Responses to our Big Cities Survey called for more council and government spending on a range of issues, and rated services in Leeds based on their provision.

When asked to choose three areas in Leeds most in need of increased spending, more than half of those surveyed said hospitals, GP and dental practices.

They were also passionate about social care - as 49 per cent of people said supporting people in need had to be a spending priority.

Just under half chose public transport - put into focus yesterday as the YEP launched our first special report following the survey - and 41 per cent highlighted roads in the city.

Schools and cleanliness of public places were also two of the top picks, at 24 and 17 per cent respectively.

YEP survey: Standards of street cleanliness in Leeds ‘are improving significantly’. LeedsBID boss says
Coun Judith Blake, leader of Leeds City Council, said the survey results reflected government funding cuts.
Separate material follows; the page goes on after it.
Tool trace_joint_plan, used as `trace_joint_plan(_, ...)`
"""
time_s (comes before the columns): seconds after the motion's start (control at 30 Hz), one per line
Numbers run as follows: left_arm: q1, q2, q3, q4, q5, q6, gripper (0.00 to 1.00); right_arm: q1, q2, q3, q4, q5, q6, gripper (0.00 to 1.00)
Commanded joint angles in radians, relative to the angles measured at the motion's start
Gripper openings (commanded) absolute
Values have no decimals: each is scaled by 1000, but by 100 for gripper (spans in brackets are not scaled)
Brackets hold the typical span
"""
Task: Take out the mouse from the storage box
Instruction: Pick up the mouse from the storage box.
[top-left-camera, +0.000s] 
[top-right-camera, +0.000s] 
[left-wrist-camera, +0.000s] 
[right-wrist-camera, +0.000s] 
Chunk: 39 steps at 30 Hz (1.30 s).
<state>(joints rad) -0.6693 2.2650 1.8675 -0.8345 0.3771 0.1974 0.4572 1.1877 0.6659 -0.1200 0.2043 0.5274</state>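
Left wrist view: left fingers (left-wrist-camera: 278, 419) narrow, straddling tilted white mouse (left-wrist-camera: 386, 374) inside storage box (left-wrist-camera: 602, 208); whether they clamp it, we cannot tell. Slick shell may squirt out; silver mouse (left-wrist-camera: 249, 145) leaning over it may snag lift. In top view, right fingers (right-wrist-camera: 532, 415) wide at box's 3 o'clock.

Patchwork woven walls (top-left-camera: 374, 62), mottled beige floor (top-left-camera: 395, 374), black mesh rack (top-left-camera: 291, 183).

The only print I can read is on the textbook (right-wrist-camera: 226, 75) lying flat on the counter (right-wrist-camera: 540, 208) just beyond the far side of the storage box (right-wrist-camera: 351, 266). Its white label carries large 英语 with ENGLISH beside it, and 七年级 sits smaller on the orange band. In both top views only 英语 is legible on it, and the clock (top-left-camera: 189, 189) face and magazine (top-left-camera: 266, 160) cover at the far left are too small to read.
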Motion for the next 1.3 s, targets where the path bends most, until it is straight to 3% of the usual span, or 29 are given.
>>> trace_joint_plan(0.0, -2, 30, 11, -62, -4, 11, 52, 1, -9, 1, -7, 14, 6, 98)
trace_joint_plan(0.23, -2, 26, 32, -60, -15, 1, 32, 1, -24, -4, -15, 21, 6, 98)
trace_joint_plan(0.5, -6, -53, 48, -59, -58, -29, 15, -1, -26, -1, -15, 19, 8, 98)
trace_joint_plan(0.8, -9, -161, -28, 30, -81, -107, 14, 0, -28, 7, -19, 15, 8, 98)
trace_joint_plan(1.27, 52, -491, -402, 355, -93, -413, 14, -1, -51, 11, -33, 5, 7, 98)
Social care is extra support, usually provided by local authorities, for vulnerable children and adults.

When asked how people rated the provision of social care in Leeds, 34 per cent of people said “poor”, or “very poor”. Just 11 per cent said “good”, and under one third rated it as “average”.
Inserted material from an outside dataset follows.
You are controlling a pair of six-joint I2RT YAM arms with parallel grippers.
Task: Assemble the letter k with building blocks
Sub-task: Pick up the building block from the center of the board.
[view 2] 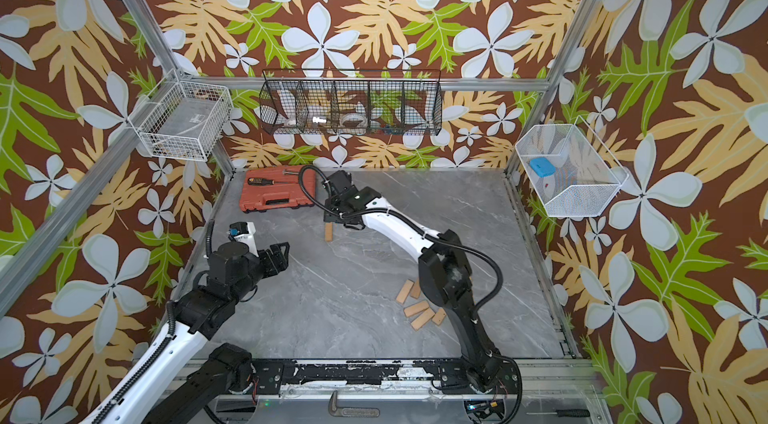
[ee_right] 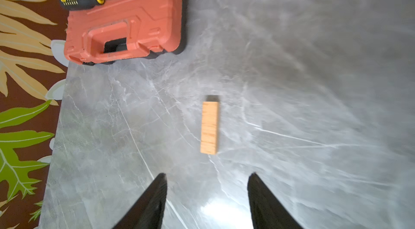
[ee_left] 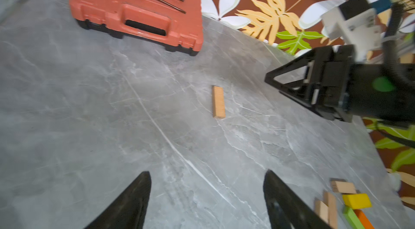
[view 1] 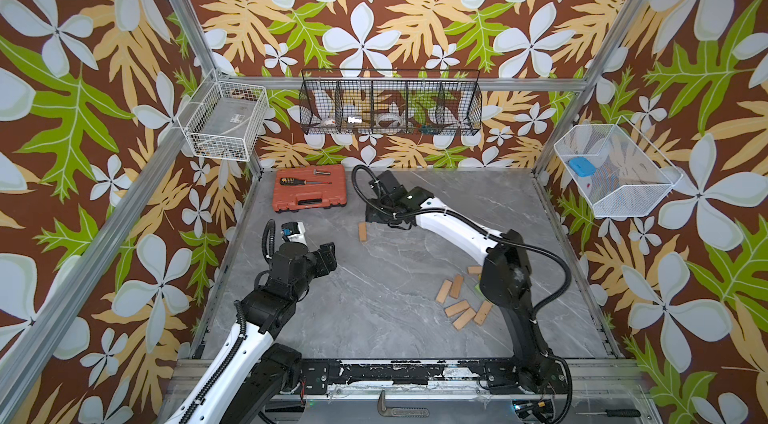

Coun Blake said: “Seven years of austerity have seen spending on core public services like the NHS, social care, council services and policing cut substantially by central government.”

The council charges residents an additional three per cent on council tax bills, under the Government’s Adult Social Care Precept, to help fund social care.

Coun Blake said: “Government cuts to preventative services like public health have the perverse consequence of increasing the demand and cost for other services like the NHS and social care. We have made substantial and lasting changes to how we protect delivery of front line services and jobs, but this survey shows Government should put an end to austerity with immediate effect.”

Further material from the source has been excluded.